Once the pictures are set aside, repeat all of the data below exactly.

▸ **SOURCE MATERIAL**:
——

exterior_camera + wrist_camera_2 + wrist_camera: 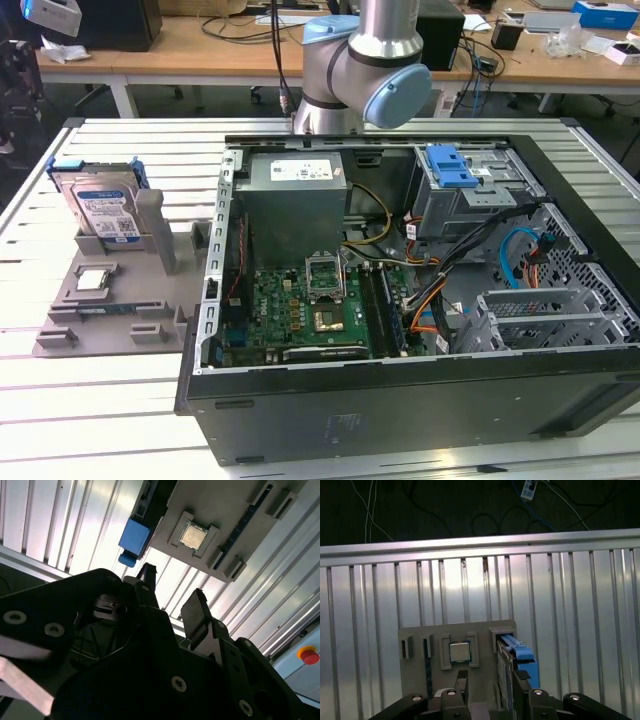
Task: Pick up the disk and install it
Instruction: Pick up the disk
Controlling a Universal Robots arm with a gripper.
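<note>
Blue-railed disk (103, 213) stands upright in grey holder (110, 312); my gripper (490, 680) is away from it, fingers spread, empty.

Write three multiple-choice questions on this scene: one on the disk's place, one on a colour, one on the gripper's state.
1. Where is the disk? A. inside the computer case B. upright in the grey holder C. flat on the table
2. What colour are the disk's rails? A. red B. green C. blue
3. How is the gripper? A. open and empty B. shut on the disk C. shut on the chip
Answers: 1 B, it stands in the holder at the exterior view's left; 2 C, blue plastic frames it; 3 A, both wrist views show an empty gap between its fingers.
</note>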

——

▸ **WRITTEN RESPONSE**:
exterior_camera + wrist_camera_2 + wrist_camera: 
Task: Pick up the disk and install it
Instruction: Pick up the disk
Controlling a Universal Robots arm with a gripper.
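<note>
Blue-railed disk (103, 213) stands upright in grey holder (110, 312); my gripper (490, 680) is away from it, fingers spread, empty.

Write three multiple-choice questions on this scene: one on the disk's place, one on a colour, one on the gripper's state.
1. Where is the disk? A. inside the computer case B. upright in the grey holder C. flat on the table
2. What colour are the disk's rails? A. red B. green C. blue
3. How is the gripper? A. open and empty B. shut on the disk C. shut on the chip
Answers: 1 B, it stands in the holder at the exterior view's left; 2 C, blue plastic frames it; 3 A, both wrist views show an empty gap between its fingers.
</note>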

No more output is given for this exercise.